Biologin: »Artenspürhunde sind eine Chance für den Naturschutz in Deutschland 

Dr. Mareike Schneider und ihrem Hündinnen Smilla (links) und Majvi (rechts). Die Biologin arbeitet seit 2016 mit ihren Artenspürhunden im NaturschutzFoto: Maximilian Rößner

Artenspürhunde setzen ihre feine Nase im Naturschutz ein. Sie spüren seltene oder bedrohte Arten dort auf, wo Menschen und ihre Methoden weniger erfolgreich sind. Im Interview verrät Biologin Dr. Mareike Schneider mehr über die Arbeit mit ihren beiden Artenschutzhündinnen und warum sie in Deutschland mehr zum Einsatz kommen sollten.

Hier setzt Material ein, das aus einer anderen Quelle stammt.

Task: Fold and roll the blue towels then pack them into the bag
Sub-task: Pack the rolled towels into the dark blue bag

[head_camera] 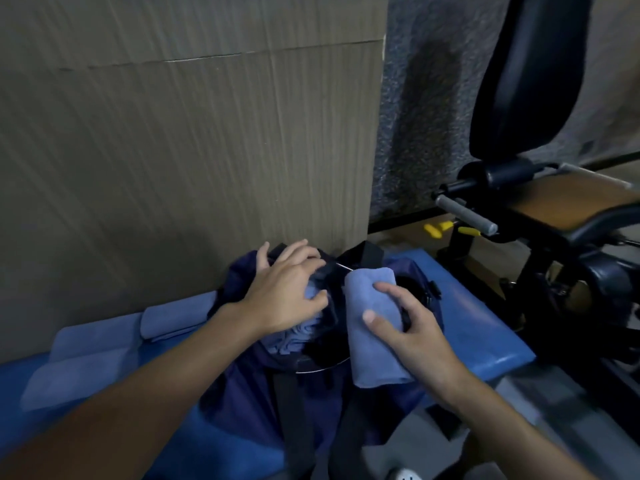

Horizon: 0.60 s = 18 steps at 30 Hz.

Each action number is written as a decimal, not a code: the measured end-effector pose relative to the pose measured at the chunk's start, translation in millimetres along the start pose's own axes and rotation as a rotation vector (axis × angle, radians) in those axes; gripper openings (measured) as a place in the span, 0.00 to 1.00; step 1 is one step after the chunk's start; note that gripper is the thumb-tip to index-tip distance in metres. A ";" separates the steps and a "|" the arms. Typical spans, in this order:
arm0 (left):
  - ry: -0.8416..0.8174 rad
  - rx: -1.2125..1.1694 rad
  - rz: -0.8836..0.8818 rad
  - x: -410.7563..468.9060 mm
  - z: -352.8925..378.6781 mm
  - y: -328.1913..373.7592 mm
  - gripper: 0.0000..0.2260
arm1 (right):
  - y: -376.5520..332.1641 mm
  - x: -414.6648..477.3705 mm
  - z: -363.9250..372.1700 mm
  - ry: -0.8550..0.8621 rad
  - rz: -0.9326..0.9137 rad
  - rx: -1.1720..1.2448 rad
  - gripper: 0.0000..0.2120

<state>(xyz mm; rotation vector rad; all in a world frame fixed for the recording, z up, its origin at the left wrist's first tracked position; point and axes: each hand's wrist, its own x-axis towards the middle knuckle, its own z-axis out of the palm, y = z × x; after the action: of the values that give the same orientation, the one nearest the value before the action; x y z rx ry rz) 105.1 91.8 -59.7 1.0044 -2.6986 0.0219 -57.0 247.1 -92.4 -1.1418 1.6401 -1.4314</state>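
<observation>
While my right hand point(412, 327) clamps a rolled blue towel point(375, 323) between thumb and fingers, the roll stands tilted over the open mouth of the navy bag point(242, 386) — its long axis runs from near me up and slightly left toward the cardboard sheet point(194, 133), far end pointing away. My left hand point(287, 289) is spread, fingers pressing on the bag's far rim and on packed towels point(294, 336) bunched inside. The bag sits on a blue padded bench point(485, 327), black straps point(294, 427) hanging toward me. Left of the bag, more rolled towels point(79, 372) lie on the pad — well apart from my hands. A black exercise machine point(526, 188) stands at right.
</observation>
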 end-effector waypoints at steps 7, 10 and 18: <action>-0.012 0.003 -0.045 15.3 -0.7 -1.0 0.30 | -1.3 14.4 -2.6 -0.156 0.179 -0.156 0.26; 0.043 -0.066 -0.040 15.6 -5.6 0.9 0.31 | -9.2 36.6 4.5 -0.107 0.203 -0.096 0.29; 0.083 -0.275 -0.096 11.5 -21.3 -3.7 0.29 | -4.6 98.0 27.2 -0.074 0.252 -0.157 0.32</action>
<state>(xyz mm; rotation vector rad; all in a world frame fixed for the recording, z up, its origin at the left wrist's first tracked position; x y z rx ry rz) 104.2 83.8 -36.6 1.0201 -2.4890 -0.3101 -70.1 146.3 -86.8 -1.0171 1.7969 -1.1064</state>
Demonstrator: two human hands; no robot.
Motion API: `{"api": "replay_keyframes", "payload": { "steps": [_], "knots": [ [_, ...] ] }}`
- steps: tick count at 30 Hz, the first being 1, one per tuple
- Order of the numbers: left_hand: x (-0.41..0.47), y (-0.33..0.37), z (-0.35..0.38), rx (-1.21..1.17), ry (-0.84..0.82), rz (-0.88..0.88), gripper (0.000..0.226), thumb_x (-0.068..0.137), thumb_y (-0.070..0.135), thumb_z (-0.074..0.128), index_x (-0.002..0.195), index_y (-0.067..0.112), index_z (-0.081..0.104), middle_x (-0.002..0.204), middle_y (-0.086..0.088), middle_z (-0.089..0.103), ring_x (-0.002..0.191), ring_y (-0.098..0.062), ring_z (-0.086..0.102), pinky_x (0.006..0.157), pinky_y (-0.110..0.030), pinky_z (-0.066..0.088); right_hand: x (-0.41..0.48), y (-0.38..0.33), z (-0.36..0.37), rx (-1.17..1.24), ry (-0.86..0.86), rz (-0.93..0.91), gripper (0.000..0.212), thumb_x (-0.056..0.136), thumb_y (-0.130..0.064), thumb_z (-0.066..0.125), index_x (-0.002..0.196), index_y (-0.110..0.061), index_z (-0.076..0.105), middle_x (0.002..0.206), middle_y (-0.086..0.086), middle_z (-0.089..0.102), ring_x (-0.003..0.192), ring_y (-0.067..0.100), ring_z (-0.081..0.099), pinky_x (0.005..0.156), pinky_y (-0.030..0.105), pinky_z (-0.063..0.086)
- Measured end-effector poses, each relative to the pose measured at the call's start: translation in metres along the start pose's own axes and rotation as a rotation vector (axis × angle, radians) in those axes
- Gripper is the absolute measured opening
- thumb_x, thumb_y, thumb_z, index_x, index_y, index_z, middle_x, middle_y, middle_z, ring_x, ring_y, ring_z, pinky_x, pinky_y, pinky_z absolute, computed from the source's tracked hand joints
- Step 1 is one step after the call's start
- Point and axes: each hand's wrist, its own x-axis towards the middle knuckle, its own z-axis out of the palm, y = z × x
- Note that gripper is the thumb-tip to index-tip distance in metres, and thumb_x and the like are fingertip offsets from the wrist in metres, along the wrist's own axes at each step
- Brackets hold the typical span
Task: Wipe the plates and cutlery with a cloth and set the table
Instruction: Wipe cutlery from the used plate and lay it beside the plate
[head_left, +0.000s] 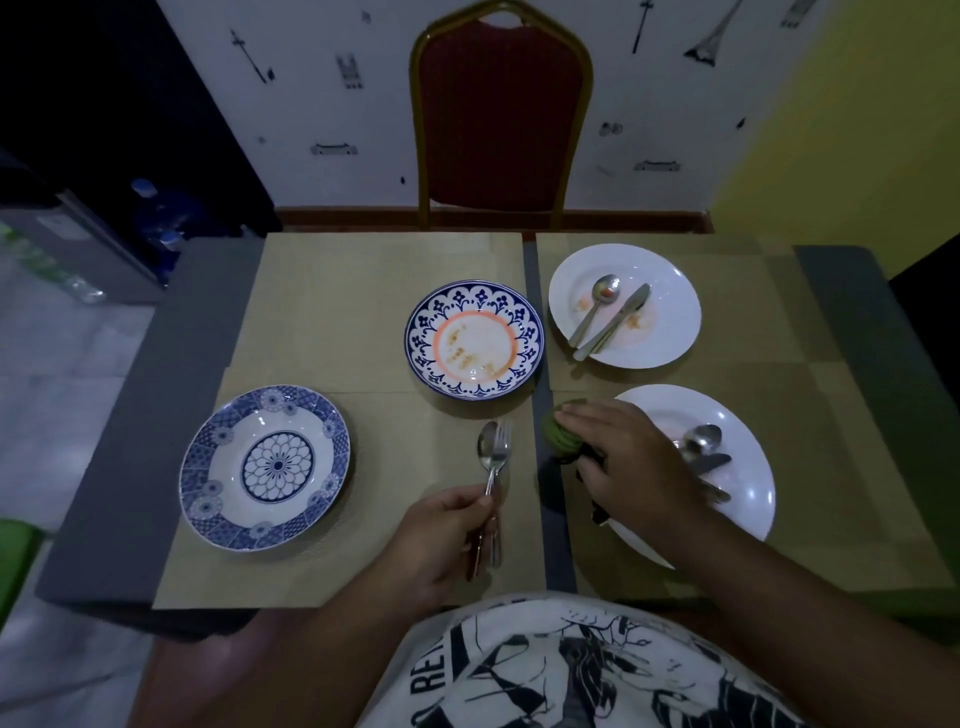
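My left hand (441, 535) grips the handles of a spoon and fork (493, 457), their heads pointing away from me over the near placemat. My right hand (628, 462) rests on a green cloth (558, 431) with its fingers laid over it, beside the near white plate (737, 415). That plate holds a spoon and knife (704, 447), partly hidden by my hand. A blue floral plate (265, 467) looks clean at the left. A blue and orange plate (474, 345) has food stains. The far white plate (670, 291) carries a dirty spoon and knife (605, 317).
Tan placemats (374, 291) cover a grey table (130, 441). A red chair with a gold frame (501, 109) stands at the far side against the wall. A grey appliance and water bottles (156, 218) stand at the left.
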Motion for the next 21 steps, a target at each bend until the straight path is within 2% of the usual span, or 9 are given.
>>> {"api": "replay_keyframes", "payload": {
  "steps": [3, 6, 8, 10, 13, 16, 18, 20, 21],
  "knots": [
    [0.001, 0.001, -0.013, -0.039, 0.066, -0.009, 0.017, 0.095, 0.004, 0.061, 0.107, 0.000, 0.072, 0.077, -0.015, 0.066, 0.061, -0.023, 0.060, 0.062, -0.033, 0.050, 0.001, -0.013, 0.006, 0.024, -0.037, -0.059, 0.058, 0.071, -0.001, 0.070, 0.126, -0.016, 0.065, 0.127, -0.002, 0.064, 0.120, 0.020, 0.053, 0.106, 0.036, 0.040],
    [0.012, 0.002, -0.029, 0.078, 0.213, 0.010, 0.016, 0.094, 0.007, 0.064, 0.106, 0.009, 0.075, 0.074, -0.007, 0.072, 0.054, -0.014, 0.060, 0.052, -0.024, 0.049, 0.001, -0.021, 0.013, 0.040, -0.082, -0.089, 0.060, 0.071, -0.005, 0.072, 0.129, -0.019, 0.063, 0.129, -0.004, 0.063, 0.123, 0.017, 0.051, 0.105, 0.036, 0.041],
    [0.022, 0.001, -0.038, 0.125, 0.221, 0.021, 0.017, 0.094, 0.005, 0.064, 0.106, 0.008, 0.075, 0.078, -0.007, 0.075, 0.054, -0.012, 0.064, 0.049, -0.023, 0.051, 0.000, -0.025, 0.016, 0.059, -0.095, -0.108, 0.061, 0.070, -0.005, 0.072, 0.128, -0.020, 0.064, 0.129, -0.004, 0.063, 0.123, 0.017, 0.052, 0.103, 0.037, 0.043],
    [0.029, 0.001, -0.042, 0.184, 0.225, 0.053, 0.016, 0.092, 0.002, 0.066, 0.104, 0.005, 0.076, 0.085, -0.011, 0.078, 0.063, -0.015, 0.070, 0.055, -0.024, 0.056, -0.001, -0.026, 0.019, 0.058, -0.085, -0.118, 0.061, 0.068, -0.003, 0.074, 0.126, -0.020, 0.065, 0.127, -0.004, 0.064, 0.121, 0.017, 0.054, 0.103, 0.034, 0.042],
    [0.034, 0.000, -0.044, 0.328, 0.271, 0.128, 0.012, 0.089, 0.001, 0.070, 0.096, 0.006, 0.079, 0.082, -0.010, 0.077, 0.067, -0.016, 0.072, 0.065, -0.030, 0.062, -0.004, -0.028, 0.021, 0.045, -0.084, -0.114, 0.062, 0.066, -0.001, 0.076, 0.124, -0.019, 0.067, 0.125, -0.004, 0.065, 0.119, 0.018, 0.055, 0.103, 0.028, 0.036],
    [0.036, 0.000, -0.048, 0.483, 0.299, 0.203, 0.012, 0.082, 0.008, 0.078, 0.088, 0.019, 0.080, 0.082, -0.005, 0.078, 0.076, -0.022, 0.076, 0.078, -0.043, 0.063, -0.007, -0.028, 0.023, 0.050, -0.107, -0.100, 0.061, 0.067, -0.002, 0.076, 0.125, -0.019, 0.067, 0.126, -0.005, 0.065, 0.120, 0.018, 0.054, 0.106, 0.021, 0.028],
    [0.036, -0.003, -0.051, 0.584, 0.313, 0.270, 0.014, 0.080, 0.010, 0.080, 0.084, 0.023, 0.080, 0.078, 0.002, 0.077, 0.073, -0.015, 0.075, 0.076, -0.036, 0.063, -0.008, -0.028, 0.023, 0.061, -0.118, -0.095, 0.060, 0.067, -0.004, 0.074, 0.125, -0.019, 0.066, 0.126, -0.005, 0.065, 0.120, 0.018, 0.054, 0.106, 0.019, 0.025],
    [0.035, -0.007, -0.053, 0.715, 0.339, 0.369, 0.014, 0.081, 0.011, 0.079, 0.089, 0.023, 0.079, 0.074, 0.008, 0.074, 0.068, -0.007, 0.070, 0.066, -0.021, 0.057, -0.009, -0.028, 0.024, 0.069, -0.127, -0.091, 0.059, 0.069, -0.006, 0.071, 0.126, -0.020, 0.066, 0.127, -0.005, 0.064, 0.121, 0.019, 0.054, 0.106, 0.023, 0.028],
    [0.033, -0.009, -0.054, 0.807, 0.356, 0.442, 0.015, 0.082, 0.012, 0.077, 0.092, 0.023, 0.078, 0.076, 0.010, 0.072, 0.071, -0.005, 0.068, 0.064, -0.019, 0.054, -0.009, -0.028, 0.024, 0.071, -0.130, -0.090, 0.058, 0.070, -0.006, 0.070, 0.126, -0.020, 0.065, 0.128, -0.005, 0.064, 0.121, 0.019, 0.054, 0.105, 0.026, 0.030]
  ]
}}
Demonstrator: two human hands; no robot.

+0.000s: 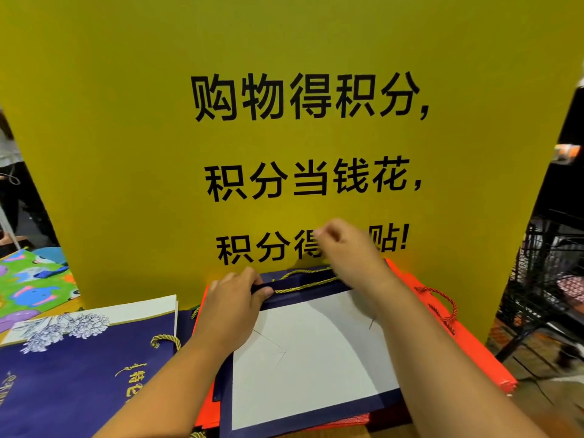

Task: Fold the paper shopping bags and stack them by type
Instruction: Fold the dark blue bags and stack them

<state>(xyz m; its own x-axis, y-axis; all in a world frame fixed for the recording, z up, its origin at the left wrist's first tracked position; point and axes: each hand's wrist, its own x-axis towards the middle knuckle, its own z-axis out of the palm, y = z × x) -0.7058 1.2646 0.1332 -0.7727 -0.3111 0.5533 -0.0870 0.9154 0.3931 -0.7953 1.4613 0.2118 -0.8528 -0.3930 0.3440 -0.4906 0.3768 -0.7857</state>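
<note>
Navy bag [309,349] is lying flat, white panel facing up, on top of the red bag stack [467,349]. The red stack is sticking out past it on the right and at the near edge.

Left hand [235,303]: grip is closing on the navy top rim of the bag, with the thumb on top and fingers curling over the edge, right beside the gold rope handle [303,287]. The handle is lying along the rim between the two hands.

Right hand [347,251] is hovering over the far right corner of the rim with fingers curled and thumb against fingertips. It's motion-blurred, so I cannot tell whether that grip is holding the rope or nothing.

A second stack of navy floral bags [72,374] is lying flat to the left, just beside the red stack, gold handle showing. A green cartoon-print bag [31,279] is sitting further left, behind it.

A yellow sign [126,137] with black text is standing upright directly behind the bags. A black wire rack [543,279] is standing off to the right.
</note>
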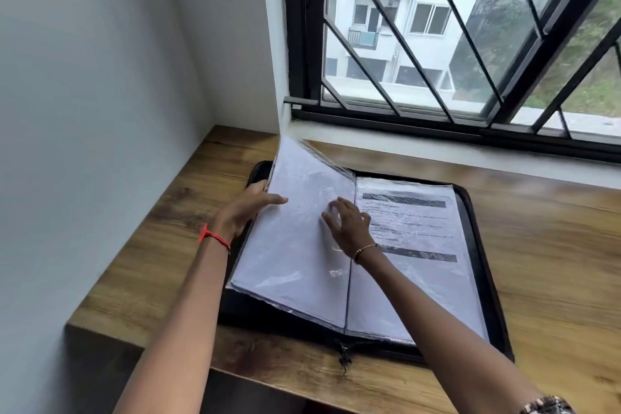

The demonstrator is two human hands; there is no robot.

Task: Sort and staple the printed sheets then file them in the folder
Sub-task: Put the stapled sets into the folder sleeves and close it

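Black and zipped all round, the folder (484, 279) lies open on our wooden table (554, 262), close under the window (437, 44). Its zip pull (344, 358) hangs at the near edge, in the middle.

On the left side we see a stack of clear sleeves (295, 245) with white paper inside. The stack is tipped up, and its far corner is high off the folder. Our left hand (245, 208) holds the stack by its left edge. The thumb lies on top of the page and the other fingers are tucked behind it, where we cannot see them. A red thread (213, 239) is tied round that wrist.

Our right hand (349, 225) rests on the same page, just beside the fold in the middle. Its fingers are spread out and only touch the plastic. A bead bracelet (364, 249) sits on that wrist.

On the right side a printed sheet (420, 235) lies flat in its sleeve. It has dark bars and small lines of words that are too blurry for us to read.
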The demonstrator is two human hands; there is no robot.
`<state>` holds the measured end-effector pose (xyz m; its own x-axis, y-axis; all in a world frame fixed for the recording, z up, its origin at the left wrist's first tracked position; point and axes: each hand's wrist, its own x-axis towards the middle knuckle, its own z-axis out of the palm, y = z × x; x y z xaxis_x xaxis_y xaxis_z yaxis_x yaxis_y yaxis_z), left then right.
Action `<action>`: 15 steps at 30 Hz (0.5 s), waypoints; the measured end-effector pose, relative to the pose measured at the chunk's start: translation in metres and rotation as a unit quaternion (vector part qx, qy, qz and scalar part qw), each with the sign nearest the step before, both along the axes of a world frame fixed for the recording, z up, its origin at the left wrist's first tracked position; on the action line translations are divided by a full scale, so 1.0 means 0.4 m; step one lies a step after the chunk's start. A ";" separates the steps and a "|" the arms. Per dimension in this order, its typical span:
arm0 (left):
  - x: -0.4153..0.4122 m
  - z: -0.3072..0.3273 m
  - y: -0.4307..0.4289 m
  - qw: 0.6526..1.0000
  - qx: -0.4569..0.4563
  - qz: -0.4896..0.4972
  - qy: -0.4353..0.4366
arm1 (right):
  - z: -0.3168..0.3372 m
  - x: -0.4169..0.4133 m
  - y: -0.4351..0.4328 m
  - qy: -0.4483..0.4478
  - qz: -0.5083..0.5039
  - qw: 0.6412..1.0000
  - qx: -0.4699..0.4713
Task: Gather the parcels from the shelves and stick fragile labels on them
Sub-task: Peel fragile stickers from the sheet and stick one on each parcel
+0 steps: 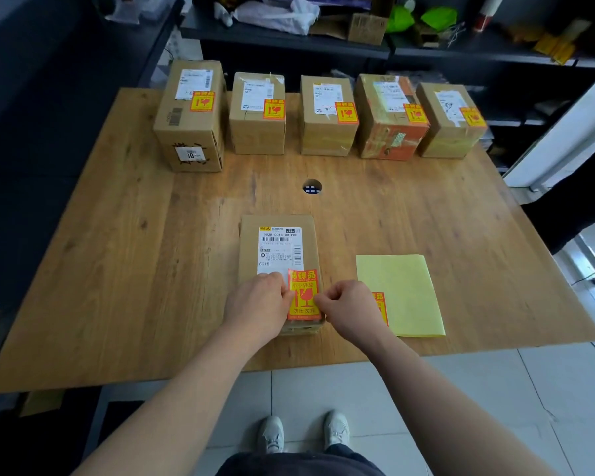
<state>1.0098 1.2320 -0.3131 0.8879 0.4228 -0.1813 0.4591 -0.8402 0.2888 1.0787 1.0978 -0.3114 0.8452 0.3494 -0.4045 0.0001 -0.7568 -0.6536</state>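
A cardboard parcel (278,245) with a white shipping label lies near the table's front edge. An orange and yellow fragile label (304,294) sits on its near right corner. My left hand (258,302) pinches the label's left edge, and my right hand (349,309) pinches its right edge. Both hands have curled fingers. To the right lies a yellow backing sheet (401,293) with one more fragile label (380,305) on it, partly hidden by my right hand. Several parcels stand in a row at the table's far edge, each bearing a fragile label, from the leftmost (189,115) to the rightmost (450,120).
The wooden table (117,269) has a round cable hole (312,186) in its middle. Dark shelves (358,46) with bags and boxes stand behind the table. A white frame (560,132) rises at the right. My shoes show on the tiled floor below.
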 end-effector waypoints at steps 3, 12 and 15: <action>0.002 0.000 -0.001 1.000 0.003 -0.002 0.001 | 0.002 0.001 0.001 -0.005 0.003 1.000 -0.009; 0.002 0.000 -0.004 1.000 0.005 -0.008 -0.008 | 0.003 0.003 0.011 -0.017 0.016 0.998 -0.050; -0.007 -0.006 -0.002 0.999 0.003 -0.003 -0.041 | 0.008 -0.003 0.015 -0.063 0.044 0.993 -0.090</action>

Hunde werden weltweit eingesetzt, um Menschen in den unterschiedlichsten Situationen mit ihren Fähigkeiten zu unterstützen. Als Sprengstoffspürhunde, Diabetikerwarnhunde oder auch Artenspürhunde schaffen sie mithilfe ihrer Nase eine enorme Leistung. Artenspürhunde leisten mit ihrer Arbeit zudem einen wichtigen Teil im Tier- und Artenschutz. Wie Training und Arbeit mit diesen speziell ausgebildeten Hunden aussehen, verrät Dr. Mareike Schneider im PETBOOK-Interview. Die Biologin arbeitet seit 2016 im Naturschutz und bildete ihre Hunde selbst aus. Gemeinsam spüren Mensch und Hund in Deutschland seltene oder bedrohte Arten auf, um dem Artensterben entgegenzuwirken.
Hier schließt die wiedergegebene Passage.